### Your instructions
Print a faithful copy of the data below, word for word, with the pictures left out.

### Dataset section

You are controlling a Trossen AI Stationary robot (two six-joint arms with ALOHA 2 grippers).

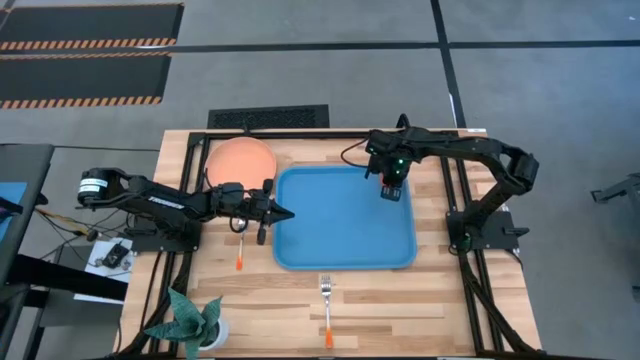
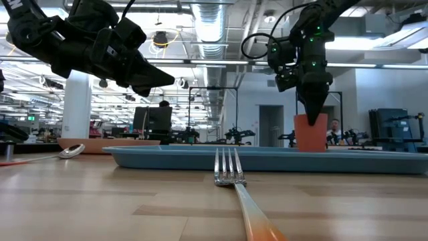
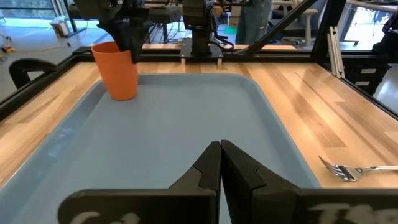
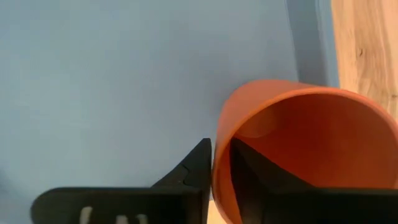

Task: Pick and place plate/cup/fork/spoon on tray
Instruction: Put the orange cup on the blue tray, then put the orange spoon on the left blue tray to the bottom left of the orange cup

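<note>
cup stands upright in the tray, at its far right corner. we find the right tool pinching the cup's wall, one finger inside, one outside. left tool hovers over the tray's left rim, fingers pressed together, holding nothing. plate lies on the bench just beyond the tray's far left corner. spoon lies on the bench left of the tray; fork lies on the bench in front of it.
</note>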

### Written response
You are controlling a Trossen AI Stationary robot (two six-joint arms with ALOHA 2 grippers).


Task: Pick and place plate/cup/fork/spoon on tray
Instruction: Put the orange cup on the blue tray, then put the orange spoon on the left blue tray to the bottom left of the orange cup

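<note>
cup stands upright in the tray, at its far right corner. we find the right tool pinching the cup's wall, one finger inside, one outside. left tool hovers over the tray's left rim, fingers pressed together, holding nothing. plate lies on the bench just beyond the tray's far left corner. spoon lies on the bench left of the tray; fork lies on the bench in front of it.
</note>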

Nothing more is needed for this exercise.